The current crises of modern societies—ranging from political incapacity to act, through the reproducibility crisis in science, to the simulation of responsibility in administration and AI—cannot be adequately understood as mere problems of programs, morality, or governance. They point to a deeper deficit: an inadequate ontology of time.Starting from the dominance of block-time models in physics, philosophy of science, and political practice, this paper develops the concept of Eigenzeit as a categorical alternative. Eigenzeit denotes the non-delegable instantiation of world-time in human action, in which decision, responsibility, and irreversible world-binding are inseparably intertwined. Time thus appears not as a given dimension or measurable duration, but as the effect of irreversible closures in structurally incomplete worlds.In contrast to block time, probabilistic models of freedom, and information-ontological approaches (e.g., simulation, “It from Bit”), decision is not understood as a selective or aggregative act, but as an ontologically binding set-point.

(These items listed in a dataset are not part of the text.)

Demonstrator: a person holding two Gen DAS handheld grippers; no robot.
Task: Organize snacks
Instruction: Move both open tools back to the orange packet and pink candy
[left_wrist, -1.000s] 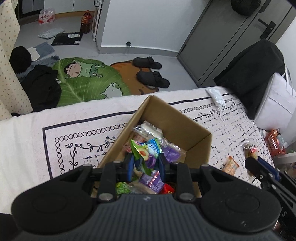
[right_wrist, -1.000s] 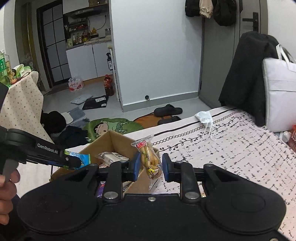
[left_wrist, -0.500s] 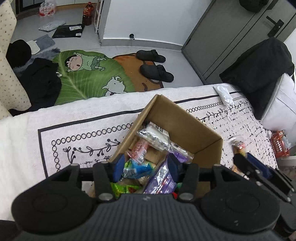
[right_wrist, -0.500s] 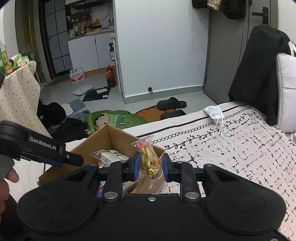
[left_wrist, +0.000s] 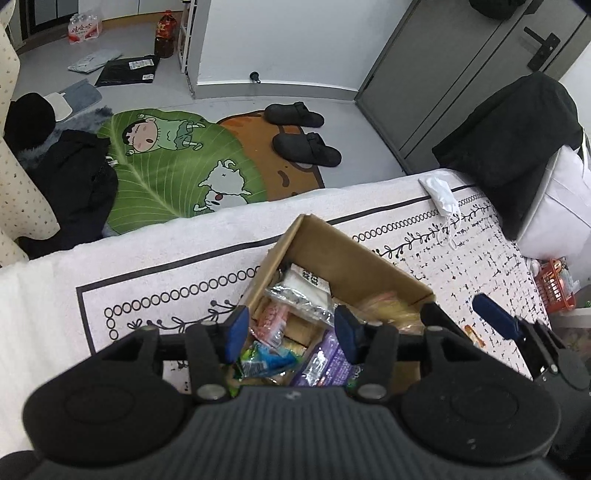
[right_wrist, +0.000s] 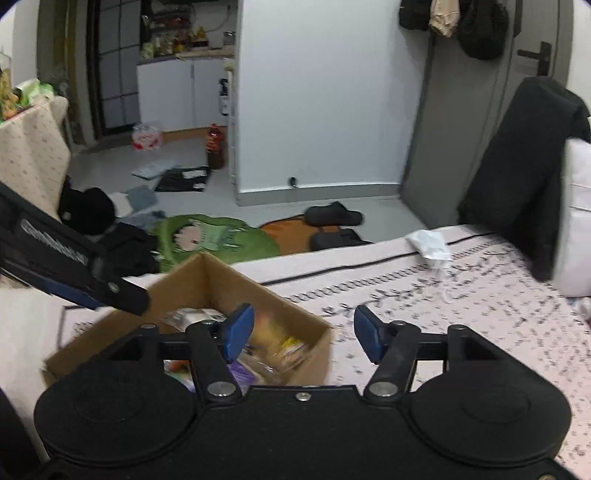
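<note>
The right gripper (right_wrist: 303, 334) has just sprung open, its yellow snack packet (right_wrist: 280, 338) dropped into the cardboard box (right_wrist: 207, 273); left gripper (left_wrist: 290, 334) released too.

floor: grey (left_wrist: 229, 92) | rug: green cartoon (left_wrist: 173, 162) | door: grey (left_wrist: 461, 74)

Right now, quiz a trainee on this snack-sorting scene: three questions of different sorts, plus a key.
1. True or false: the brown cardboard box on the white patterned cloth holds snack packets.
2. What lies on the cloth near the black coat: A) white face mask B) spoon C) phone?
3. Is anything between the right gripper fingers?

Key: 1 true; 2 A; 3 no, they have just opened, and the yellow snack packet lies in the box.
</note>
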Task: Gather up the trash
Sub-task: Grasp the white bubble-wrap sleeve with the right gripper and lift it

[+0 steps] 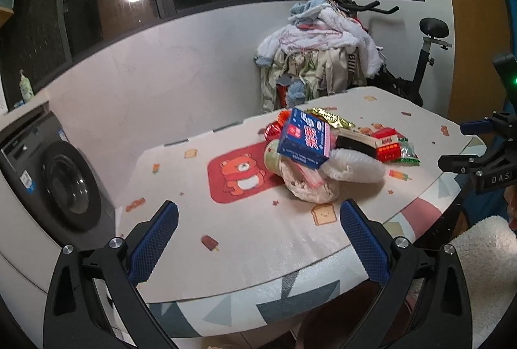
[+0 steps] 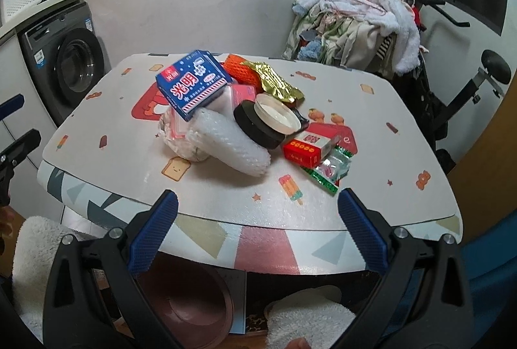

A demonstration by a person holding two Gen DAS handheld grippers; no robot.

This entails fundamental consequences: reproducibility proves to be a criterion of closed world-forms; politics proves structurally incapable of deciding Eigenzeit collectively; and human and fundamental rights prove insufficient insofar as they implicitly address the human being without protected Eigenzeit as an object.Eigenzeit is thus not proposed as another model of time, but as a necessary ontological category for irreversible, non-simulable world-conditions, and as the foundation of a theory of societal reality formation beyond administration, simulation, and symbolic politics.